4. Manifestamente infondato è infine il terzo motivo del ricorso. In realtà, se è indiscutibile che l'efficacia fidefacente può essere riconosciuta soltanto ad atti tipici, espressamente disciplinati dalla legge, non può confondersi questa tipicità con una presunta "destinazione alla prova", posto che questi atti hanno un'efficacia di diritto sostanziale a prescindere da una loro eventuale utilizzazione processuale. E d'altro canto, se è vero che gli artt. 2699 e 2700 c.c. disciplinano atti facenti fede fino a querela di falso, è anche vero che essi si riferiscono solo alle rogazioni e alle verbalizzazioni, sicché non esauriscono la categoria degli atti fidefacenti (Cass., sez. 6^, 7 ottobre 1969, Doddi, m. 113391, Cass., sez. 5^, 30 giugno 1971, Paolini, m. 119096).
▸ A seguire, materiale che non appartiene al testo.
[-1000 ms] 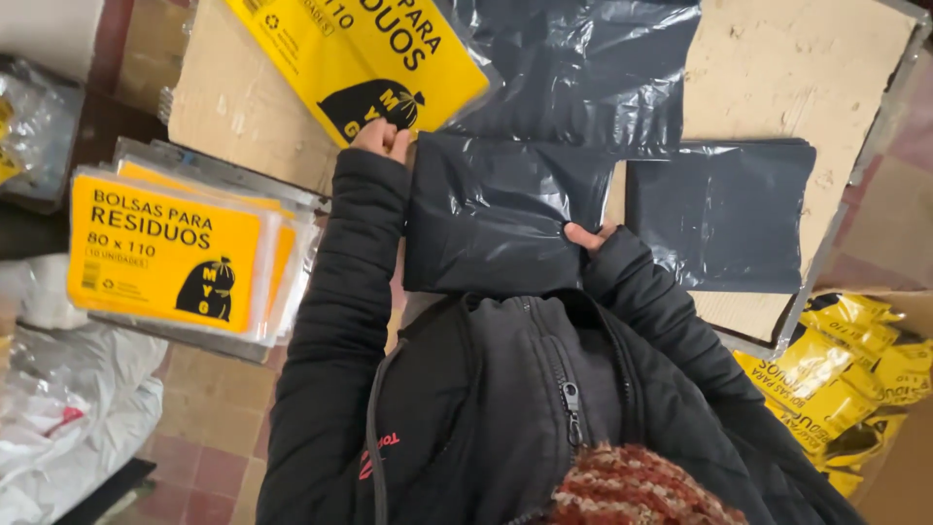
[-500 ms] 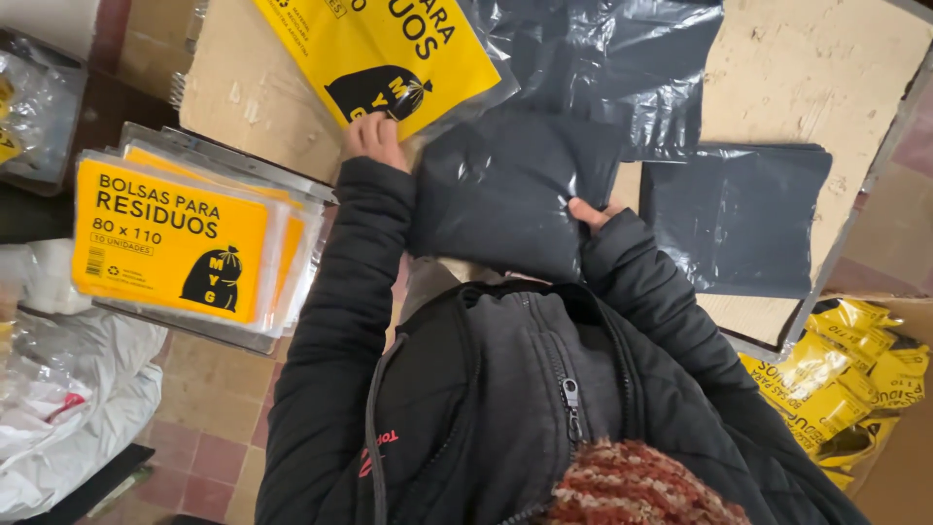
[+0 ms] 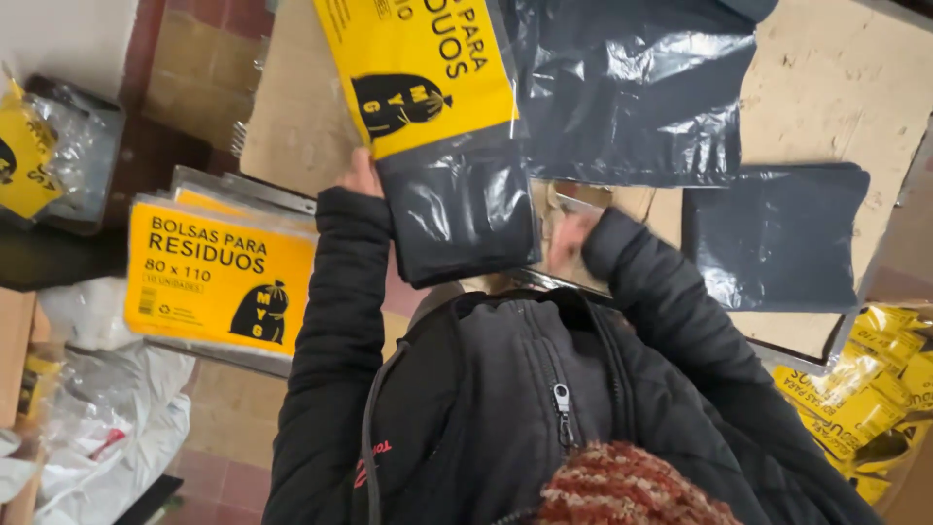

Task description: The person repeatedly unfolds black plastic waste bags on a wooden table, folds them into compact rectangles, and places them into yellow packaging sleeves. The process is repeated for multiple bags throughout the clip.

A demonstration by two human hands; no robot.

L'efficacia di fede privilegiata, invero, non ha necessariamente le implicazioni processuali suggerite dal richiamo alla querela di falso quale strumento per verificarne l'attendibilità. Anzi la peculiare efficacia di questi atti si dispiega principalmente sul piano del diritto sostanziale, atteso che, in quanto atti di "certezza legale", hanno un'efficacia preclusiva e vincolano ad assumere per certo quanto in essi attestato, salva l'introduzione di speciali procedimenti di verificazione diretta, quali la querela di falso appunto, o indiretta, come le azioni di contestazione degli status familiari.
Si può, quindi, dire, in conclusione, che sono atti di fede privilegiata gli atti di certezza legale, che, per espressa previsione di legge, impongono di assumere per certi, già nell'ordinaria circolazione regolata dal diritto sostanziale, i fatti in essi rappresentati, salva l'introduzione di quel particolare procedimento di verificazione che è la querela di falso. Nel caso in esame le attestazioni contraffatte dai ricorrenti erano destinate a fornire certezza legale circa la conformità della documentazione fiscale depositata presso l'U.T.F. a quella immessa nella contabilità della società da essi amministrata. Sicché non v'è dubbio che si tratti di atti di fede privilegiata.
P.Q.M.
LA CORTE rigetta il ricorso e condanna i ricorrenti in solido al pagamento delle spese del procedimento.
Così deciso in Roma, il 13 marzo 2007.